Корреспондент выглянул Из кукуля, спросил Славу:
— К завтрашнему утру доедем?
— Дай бог к вечеру добраться, — весело ответил Слава.
— А кто эта женщина, что в кабине? — поинтересовался корреспондент.
— Как — кто? Володькина жена.
— Жена? — не поверил корреспондент. — Что ж это он о нею так грубо обращается?
— Мстит за вчерашнее, — ответил Слава. И подмигнул Любушке: — Все из-за тебя.
— Из-за меня? — изумилась Любушка.
— Приревновала к тебе Володьку.
— Да я его совсем не знаю, — вконец растерялась Любушка.
— Мало ли что! Она боялась, вдруг он по дороге в тебя влюбится. Не пускала его вчера ехать.
— Она не пускала, а он ее избил? Так, что ли? — спросил корреспондент.
Слава не ответил, только пожал плечами.
— Он что, из заключения вернулся?
— С чего вы взяли?
— У него на физиономии написано, — сердито сказал корреспондент.

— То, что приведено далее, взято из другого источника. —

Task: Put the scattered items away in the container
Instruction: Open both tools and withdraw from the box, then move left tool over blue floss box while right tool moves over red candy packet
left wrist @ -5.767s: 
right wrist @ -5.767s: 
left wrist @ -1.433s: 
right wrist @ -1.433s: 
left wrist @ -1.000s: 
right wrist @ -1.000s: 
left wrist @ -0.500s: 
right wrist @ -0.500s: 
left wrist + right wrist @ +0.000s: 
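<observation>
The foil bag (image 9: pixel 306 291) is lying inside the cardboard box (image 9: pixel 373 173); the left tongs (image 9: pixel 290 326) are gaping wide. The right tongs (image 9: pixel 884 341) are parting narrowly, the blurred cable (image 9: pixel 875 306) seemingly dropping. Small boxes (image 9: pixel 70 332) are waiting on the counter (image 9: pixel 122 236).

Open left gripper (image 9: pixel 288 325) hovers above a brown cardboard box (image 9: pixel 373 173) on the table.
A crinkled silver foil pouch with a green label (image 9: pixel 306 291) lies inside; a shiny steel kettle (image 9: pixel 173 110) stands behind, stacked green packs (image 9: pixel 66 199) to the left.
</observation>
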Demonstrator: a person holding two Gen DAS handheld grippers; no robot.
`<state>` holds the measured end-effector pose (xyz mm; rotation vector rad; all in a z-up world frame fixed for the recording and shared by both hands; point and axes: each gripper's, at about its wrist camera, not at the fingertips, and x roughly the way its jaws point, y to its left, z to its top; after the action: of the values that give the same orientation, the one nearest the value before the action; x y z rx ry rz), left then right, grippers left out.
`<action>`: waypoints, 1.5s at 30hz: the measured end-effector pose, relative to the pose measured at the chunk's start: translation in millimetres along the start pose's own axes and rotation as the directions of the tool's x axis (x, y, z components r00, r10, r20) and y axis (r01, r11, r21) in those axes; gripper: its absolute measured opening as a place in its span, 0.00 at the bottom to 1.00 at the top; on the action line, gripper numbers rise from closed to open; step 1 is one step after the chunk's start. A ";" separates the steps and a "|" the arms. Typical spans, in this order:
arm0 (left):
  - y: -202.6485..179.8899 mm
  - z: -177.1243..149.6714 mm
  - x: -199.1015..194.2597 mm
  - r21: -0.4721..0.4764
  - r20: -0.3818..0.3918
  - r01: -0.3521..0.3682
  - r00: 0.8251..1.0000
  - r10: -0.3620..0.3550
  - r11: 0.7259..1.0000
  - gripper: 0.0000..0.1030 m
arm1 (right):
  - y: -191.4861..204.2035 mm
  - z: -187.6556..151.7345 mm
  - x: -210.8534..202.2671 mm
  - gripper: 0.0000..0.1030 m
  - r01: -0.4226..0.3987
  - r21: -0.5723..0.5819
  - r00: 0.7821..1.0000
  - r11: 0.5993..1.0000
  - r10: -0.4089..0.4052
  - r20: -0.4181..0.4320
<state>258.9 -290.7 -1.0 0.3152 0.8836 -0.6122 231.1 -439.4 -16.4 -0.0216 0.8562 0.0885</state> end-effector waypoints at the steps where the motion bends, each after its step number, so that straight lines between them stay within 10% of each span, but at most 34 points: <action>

— Да нет, Володька ничего…
— А откуда он в поселке взялся? — допытывался корреспондент. — Не местный же он?
— Обязательно местным быть? — обиделся Слава. — А я, например, откуда взялся? Служил службу в Магадане, приехал к тетке в гости и пришвартовался. У меня тетка в поселке пошивочной заведует. Так и он. Служил в армии, с Пашкой познакомился. Я вот женюсь на эвенке — тоже местным стану.
— И тоже будешь руки распускать?
— Не обязательно.
— Армейцы, — буркнул корреспондент и скрылся в своем кукуле.
— Спокойной ночи! — пробормотал в ответ ему Слава, также с головой забираясь в спальный мешок.
Любушка посидела еще немного, потом прилегла. Но прятать голову в кукуль не стала, пристроила ее на рюкзак. Лежала и слушала гул трактора и скрип полозьев. В отличие от монотонного тарахтения мотора, полозья выскрипывали на разные голоса: дискантом, фальцетом, тенорком. Все зависело от того, какой величины попалась им кочка, под каким углом залег повстречавшийся камень, круто или плавно опадает под ними выемка. Все голоса, издаваемые полозьями, сливались в единое звучание, получалась интересная музыка. Любушка тихо лежала, слушая необычную музыку полозьев. Надо же, как бывает…
3Вдруг музыка оборвалась. Ее заглушил страшной силы грохот — точно где-то рядом рванули аммонитом скалу и от взрывной волны задрожали, затрещали сани. Волна приподняла Любушку за плечи, больно стукнула головой о ящик.
Опять затрещали, задергались сани. Любушка хотела поскорее освободиться от кукуля, кое-как повернулась в нем, привстала на колени, но не удержалась при рывке саней, повалилась на спавшего рядом Славу. Тот высунулся из спального мешка, сонно заморгал, пытаясь понять, в чем дело. А сани все рвало вперед и назад какими-то сумасшедшими толчками.